*Directions for this task*: Report every line below that has the string "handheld" in it.

*Extracted records*:

_ _ _ _

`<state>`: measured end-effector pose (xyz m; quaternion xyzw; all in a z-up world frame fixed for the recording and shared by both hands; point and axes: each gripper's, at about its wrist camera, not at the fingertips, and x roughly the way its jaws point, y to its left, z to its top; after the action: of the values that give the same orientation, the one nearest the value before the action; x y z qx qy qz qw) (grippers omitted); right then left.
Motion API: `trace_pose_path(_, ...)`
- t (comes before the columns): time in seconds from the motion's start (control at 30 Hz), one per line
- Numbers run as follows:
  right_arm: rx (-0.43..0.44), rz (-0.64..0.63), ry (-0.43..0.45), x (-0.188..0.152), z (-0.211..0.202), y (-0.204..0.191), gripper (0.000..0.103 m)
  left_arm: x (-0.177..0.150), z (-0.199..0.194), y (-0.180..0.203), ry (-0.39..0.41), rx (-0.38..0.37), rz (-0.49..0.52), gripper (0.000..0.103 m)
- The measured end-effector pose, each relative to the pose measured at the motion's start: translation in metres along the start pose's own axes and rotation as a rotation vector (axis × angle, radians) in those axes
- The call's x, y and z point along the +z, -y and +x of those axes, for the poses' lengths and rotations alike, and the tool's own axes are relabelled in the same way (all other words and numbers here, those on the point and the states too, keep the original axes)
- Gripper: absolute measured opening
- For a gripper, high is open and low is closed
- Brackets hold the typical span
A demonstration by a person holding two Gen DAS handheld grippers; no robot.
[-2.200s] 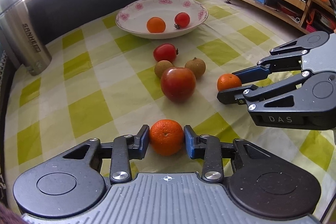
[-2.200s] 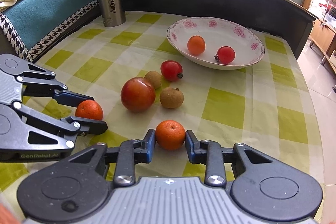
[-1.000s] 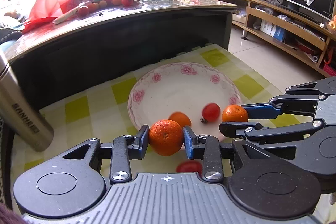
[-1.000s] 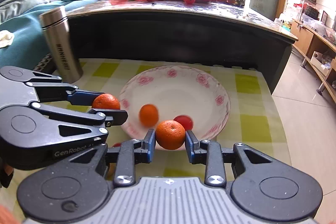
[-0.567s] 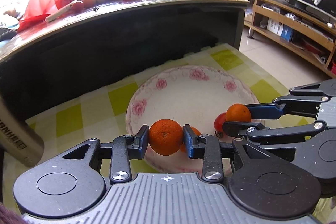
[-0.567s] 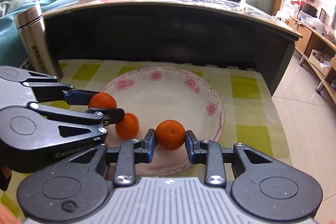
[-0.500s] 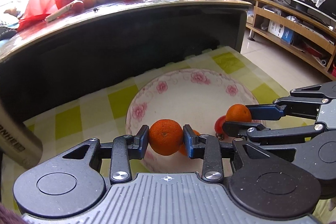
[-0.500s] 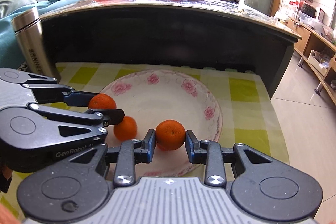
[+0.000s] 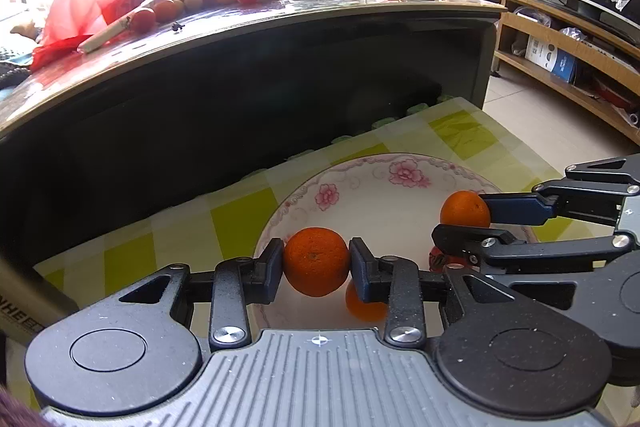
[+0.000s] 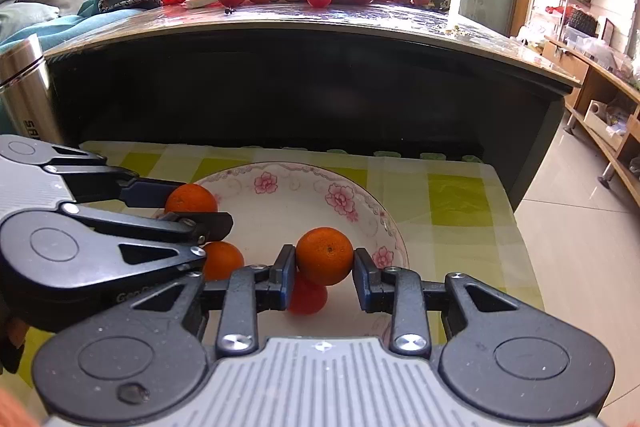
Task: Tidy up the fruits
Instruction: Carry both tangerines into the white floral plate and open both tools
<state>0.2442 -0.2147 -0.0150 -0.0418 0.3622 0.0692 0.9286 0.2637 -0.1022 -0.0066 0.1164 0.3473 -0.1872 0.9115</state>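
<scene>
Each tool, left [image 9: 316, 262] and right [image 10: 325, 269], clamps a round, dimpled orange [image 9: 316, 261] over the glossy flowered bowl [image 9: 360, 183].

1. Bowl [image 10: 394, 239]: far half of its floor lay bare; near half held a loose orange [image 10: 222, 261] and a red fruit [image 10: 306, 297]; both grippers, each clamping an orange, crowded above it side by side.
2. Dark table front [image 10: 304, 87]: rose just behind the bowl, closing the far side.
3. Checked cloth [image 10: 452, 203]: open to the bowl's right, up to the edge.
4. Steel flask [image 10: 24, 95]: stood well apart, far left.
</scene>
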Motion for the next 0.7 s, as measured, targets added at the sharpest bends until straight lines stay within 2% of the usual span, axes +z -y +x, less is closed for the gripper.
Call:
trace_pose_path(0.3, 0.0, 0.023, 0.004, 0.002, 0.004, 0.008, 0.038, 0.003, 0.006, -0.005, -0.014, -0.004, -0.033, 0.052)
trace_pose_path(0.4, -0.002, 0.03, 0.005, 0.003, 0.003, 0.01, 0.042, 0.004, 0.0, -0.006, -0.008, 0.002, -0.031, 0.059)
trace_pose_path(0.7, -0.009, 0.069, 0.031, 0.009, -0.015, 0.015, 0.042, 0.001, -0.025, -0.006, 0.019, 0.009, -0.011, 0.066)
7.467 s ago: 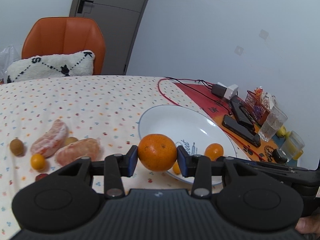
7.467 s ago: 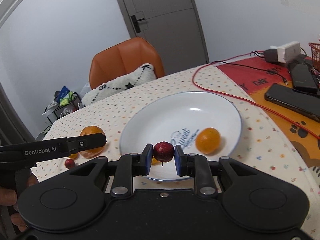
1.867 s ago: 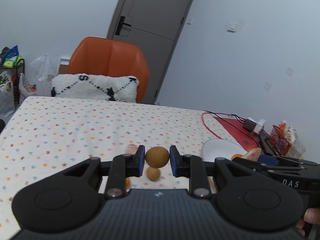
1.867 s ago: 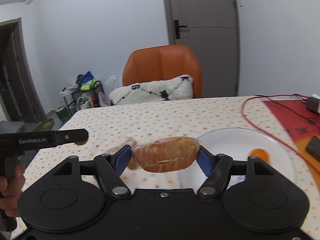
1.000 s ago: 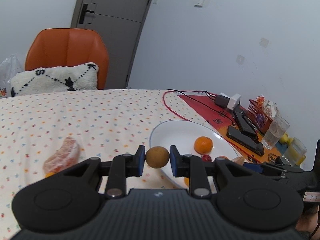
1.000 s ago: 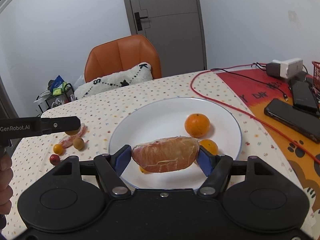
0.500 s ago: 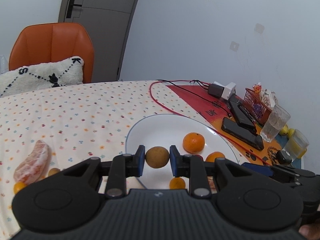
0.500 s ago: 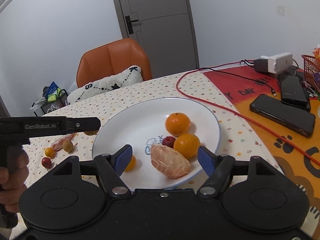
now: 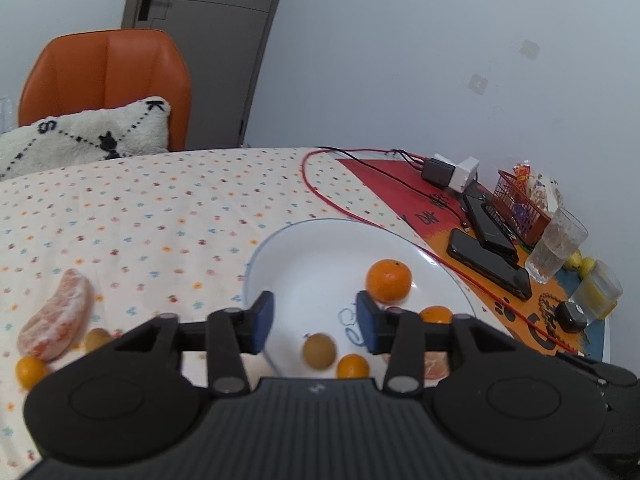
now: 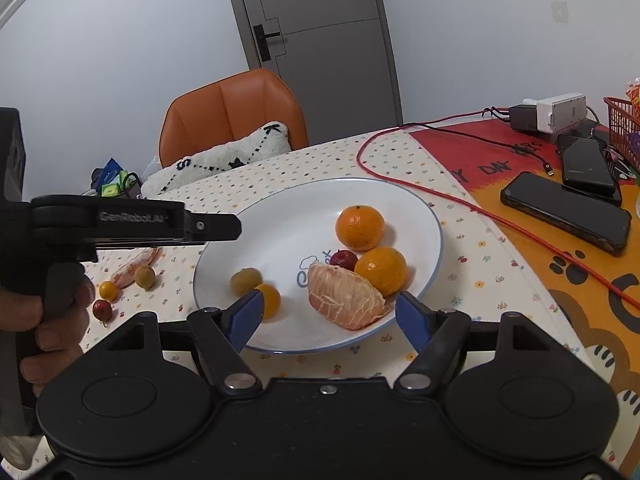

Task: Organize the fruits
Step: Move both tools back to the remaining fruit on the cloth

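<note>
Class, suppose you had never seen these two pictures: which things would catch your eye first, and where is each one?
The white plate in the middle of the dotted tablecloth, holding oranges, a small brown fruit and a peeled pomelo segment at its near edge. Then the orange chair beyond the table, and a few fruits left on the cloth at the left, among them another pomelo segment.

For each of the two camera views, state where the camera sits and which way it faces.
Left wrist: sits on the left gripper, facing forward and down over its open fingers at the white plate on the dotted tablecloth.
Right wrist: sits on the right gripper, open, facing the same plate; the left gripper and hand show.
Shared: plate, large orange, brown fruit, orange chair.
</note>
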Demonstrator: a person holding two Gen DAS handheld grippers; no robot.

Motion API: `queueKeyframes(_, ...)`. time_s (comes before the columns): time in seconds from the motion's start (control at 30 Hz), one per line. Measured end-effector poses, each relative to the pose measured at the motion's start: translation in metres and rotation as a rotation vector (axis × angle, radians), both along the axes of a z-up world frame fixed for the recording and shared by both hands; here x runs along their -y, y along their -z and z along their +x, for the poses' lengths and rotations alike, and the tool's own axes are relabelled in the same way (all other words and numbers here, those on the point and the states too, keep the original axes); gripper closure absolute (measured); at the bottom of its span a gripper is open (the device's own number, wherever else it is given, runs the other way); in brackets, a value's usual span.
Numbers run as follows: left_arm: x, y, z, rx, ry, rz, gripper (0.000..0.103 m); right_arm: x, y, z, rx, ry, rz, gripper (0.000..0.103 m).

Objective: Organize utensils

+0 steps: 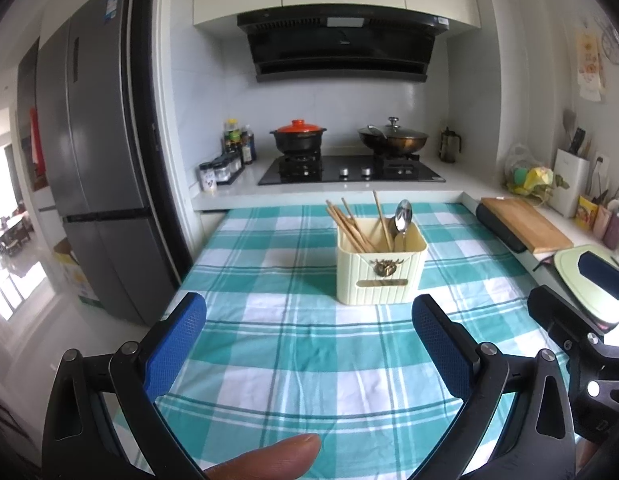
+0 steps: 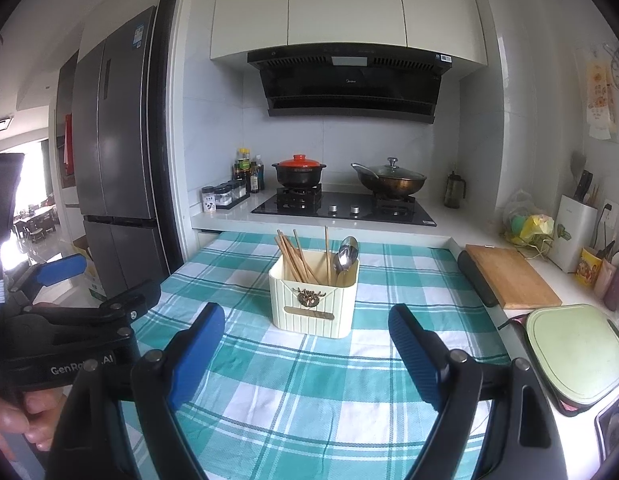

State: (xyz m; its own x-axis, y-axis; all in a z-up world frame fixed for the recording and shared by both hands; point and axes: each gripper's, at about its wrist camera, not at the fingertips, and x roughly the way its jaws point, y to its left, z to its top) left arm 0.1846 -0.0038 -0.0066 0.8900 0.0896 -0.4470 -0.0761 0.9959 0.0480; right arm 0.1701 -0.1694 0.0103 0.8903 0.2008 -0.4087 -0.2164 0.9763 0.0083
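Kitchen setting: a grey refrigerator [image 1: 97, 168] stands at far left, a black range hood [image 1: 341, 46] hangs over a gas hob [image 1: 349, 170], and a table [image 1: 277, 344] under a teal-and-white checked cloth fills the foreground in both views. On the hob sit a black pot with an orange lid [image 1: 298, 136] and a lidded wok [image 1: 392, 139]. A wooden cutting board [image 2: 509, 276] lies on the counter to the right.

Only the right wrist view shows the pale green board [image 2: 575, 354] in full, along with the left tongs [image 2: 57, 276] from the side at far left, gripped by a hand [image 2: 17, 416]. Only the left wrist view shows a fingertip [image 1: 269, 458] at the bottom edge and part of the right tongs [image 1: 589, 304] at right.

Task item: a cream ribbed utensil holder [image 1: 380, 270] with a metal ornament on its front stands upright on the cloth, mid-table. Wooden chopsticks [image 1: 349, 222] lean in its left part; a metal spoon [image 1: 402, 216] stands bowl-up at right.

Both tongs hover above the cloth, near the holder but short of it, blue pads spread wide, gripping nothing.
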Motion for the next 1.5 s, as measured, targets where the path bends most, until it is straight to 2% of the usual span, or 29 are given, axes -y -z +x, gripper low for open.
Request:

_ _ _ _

*Answer box*:
A demonstration by a person holding two Gen DAS handheld grippers; no robot.
Demonstrator: a person holding two Gen DAS handheld grippers; no robot.

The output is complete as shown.